The community of researchers investigating cell size is still relatively small, but it is clearly growing. "More and more people are coming back to look at this problem," says Kellogg, who welcomes the renewed interest. Neither Conlon nor Raff, at opposite ends of the career spectrum, will be pursuing the problem further, and they hope that their study will inspire others to tackle this fundamental question of how cells acquire their required size in multicellular organisms. Kellogg expects that there are many layers of redundant mechanisms, making it difficult to tackle genetically and to distinguish between primary and secondary effects. "It's a real struggle but we are going to get around it," he says. He cites a recent study from Mike Tyers' laboratory (University of Toronto, Canada) that used a systematic approach to assess the effects on cell growth of mutation of each of the 6,000 genes in budding yeast [6]; this study highlighted the importance of ribosome biogenesis in regulating growth.
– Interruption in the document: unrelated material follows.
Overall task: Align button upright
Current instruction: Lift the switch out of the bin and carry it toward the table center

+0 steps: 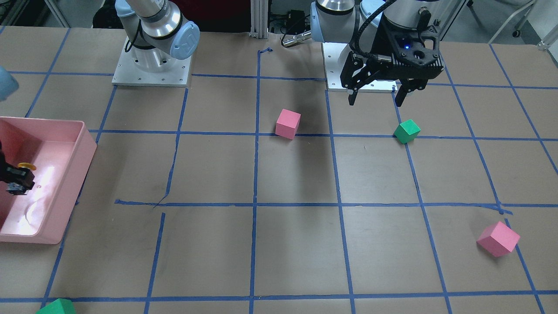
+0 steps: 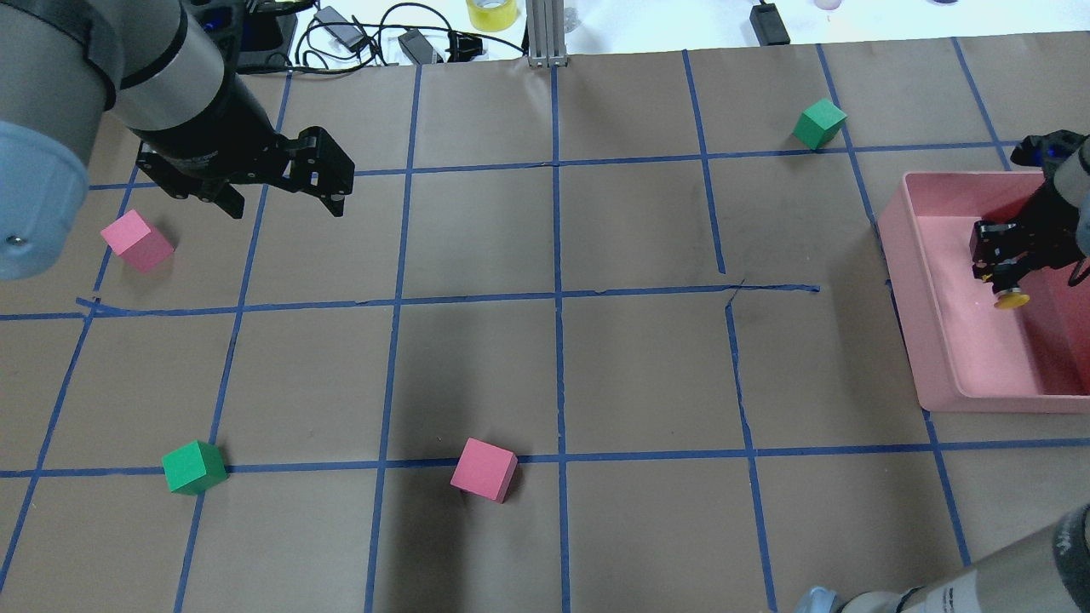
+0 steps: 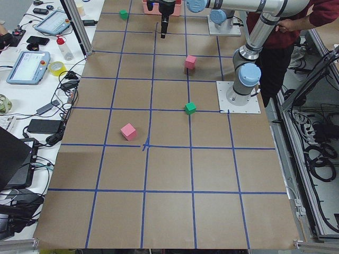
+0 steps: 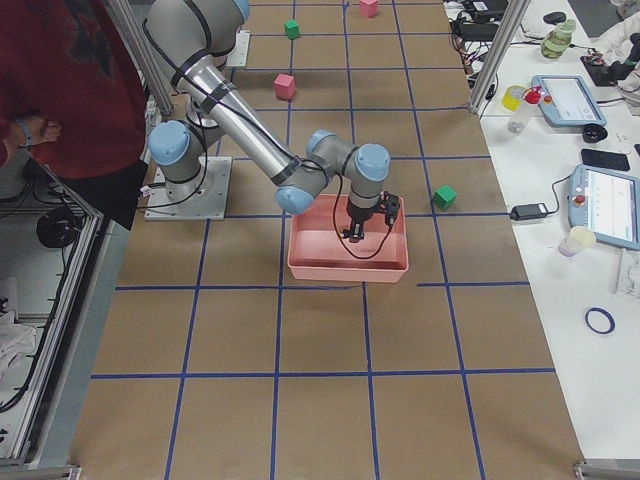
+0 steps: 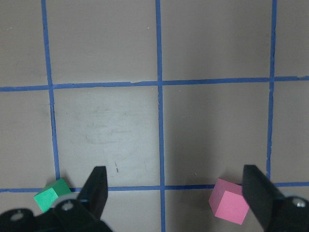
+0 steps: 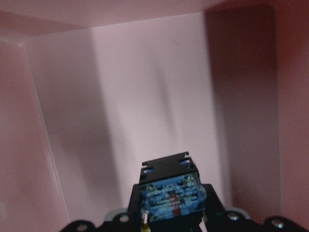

Nurse is hopeful that such genome-wide approaches will one day provide the answer to what limits growth, be it ribosomes, energy metabolism, protein production or gene activation. He wants to see more experiments with different cell types, different patterns of growth and different growth-perturbation conditions. Conlon adds that it will be important to link the extracellular growth signals to intracellular signaling pathways, such as those involving phosphoinositide 3'-kinase and ribosomal S6 kinase, that have recently been linked to cell-size control in flies and mice [7].

After almost 25 years of relative neglect, it looks as though the field of cell-size control is finally growing up. The next decade seems likely to produce results as remarkable as the discoveries of the previous decades about the molecular mechanisms regulating the cell cycle. Now that the misapprehension of a mammalian cell-size checkpoint has been wiped away, there should be a renewed interested in determining how cells grow and maintain a constant size, and what the fundamental differences might be between the regulation of growth in yeast and mammalian cells.